* PROBLEM REQUIREMENTS
In the answer, each line from the top of the material through the line that contains "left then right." is restated exactly. No picture is given again.

* DATA
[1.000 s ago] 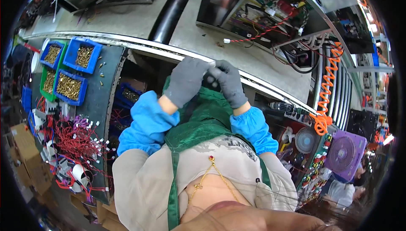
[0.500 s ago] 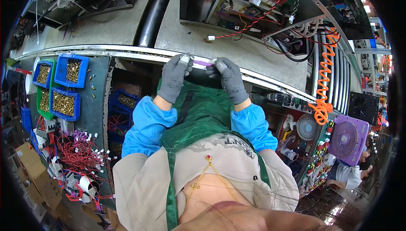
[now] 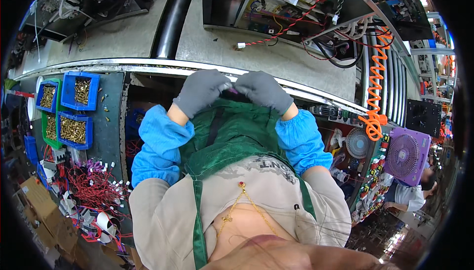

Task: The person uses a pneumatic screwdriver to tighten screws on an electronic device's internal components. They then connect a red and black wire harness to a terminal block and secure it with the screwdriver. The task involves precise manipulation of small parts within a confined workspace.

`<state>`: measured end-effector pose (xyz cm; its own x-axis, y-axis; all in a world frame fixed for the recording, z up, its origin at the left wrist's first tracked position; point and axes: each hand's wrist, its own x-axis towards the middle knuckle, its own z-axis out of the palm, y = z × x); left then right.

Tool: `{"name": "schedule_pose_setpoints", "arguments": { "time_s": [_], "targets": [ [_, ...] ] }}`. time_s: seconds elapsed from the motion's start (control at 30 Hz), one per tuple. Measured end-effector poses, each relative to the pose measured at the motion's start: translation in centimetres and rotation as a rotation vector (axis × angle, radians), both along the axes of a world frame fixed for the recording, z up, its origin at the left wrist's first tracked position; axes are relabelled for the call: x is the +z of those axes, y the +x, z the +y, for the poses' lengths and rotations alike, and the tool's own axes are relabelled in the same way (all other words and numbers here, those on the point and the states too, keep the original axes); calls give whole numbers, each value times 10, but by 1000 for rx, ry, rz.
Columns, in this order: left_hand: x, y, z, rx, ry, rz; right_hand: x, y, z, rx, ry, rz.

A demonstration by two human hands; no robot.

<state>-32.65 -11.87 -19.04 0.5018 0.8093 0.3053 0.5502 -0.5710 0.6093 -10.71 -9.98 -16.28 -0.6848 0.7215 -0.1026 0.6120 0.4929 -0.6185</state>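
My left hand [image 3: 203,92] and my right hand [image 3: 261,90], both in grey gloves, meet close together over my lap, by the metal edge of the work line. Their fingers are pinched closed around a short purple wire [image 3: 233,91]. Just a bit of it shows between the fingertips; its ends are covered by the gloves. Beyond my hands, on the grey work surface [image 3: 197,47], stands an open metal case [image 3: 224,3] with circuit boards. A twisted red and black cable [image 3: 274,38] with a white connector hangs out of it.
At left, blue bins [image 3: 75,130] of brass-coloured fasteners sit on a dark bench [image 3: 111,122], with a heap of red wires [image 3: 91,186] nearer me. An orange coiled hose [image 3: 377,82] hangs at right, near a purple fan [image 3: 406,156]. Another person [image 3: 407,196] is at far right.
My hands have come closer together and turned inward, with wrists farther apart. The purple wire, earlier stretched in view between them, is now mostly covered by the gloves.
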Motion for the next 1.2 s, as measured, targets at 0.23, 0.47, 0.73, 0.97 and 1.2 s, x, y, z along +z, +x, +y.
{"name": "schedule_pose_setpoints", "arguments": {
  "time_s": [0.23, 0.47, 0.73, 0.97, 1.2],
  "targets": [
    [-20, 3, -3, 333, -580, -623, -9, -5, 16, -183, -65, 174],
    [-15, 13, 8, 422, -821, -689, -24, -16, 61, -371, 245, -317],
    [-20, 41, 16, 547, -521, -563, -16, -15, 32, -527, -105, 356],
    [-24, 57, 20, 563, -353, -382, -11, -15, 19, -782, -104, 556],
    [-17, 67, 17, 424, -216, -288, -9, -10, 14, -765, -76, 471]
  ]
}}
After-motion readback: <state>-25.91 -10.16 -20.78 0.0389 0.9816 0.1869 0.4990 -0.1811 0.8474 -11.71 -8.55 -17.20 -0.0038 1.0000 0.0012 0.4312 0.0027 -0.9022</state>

* ANSWER TO THIS TASK
[1.000 s ago] 
[0.500 s ago] 
[now] 

Task: The person uses a pneumatic screwdriver to tighten screws on an electronic device's internal components. They then connect a red and black wire harness to a terminal block and secure it with the screwdriver. The task involves precise manipulation of small parts within a confined workspace.

`<state>`: measured end-effector pose (xyz cm; its own x-axis, y-axis; all in a world frame fixed for the recording, z up, its origin at the left wrist's first tracked position; point and axes: each hand's wrist, its own x-axis towards the middle knuckle, its own z-axis out of the palm, y = z × x); left then right.

That is the complete output for this exercise.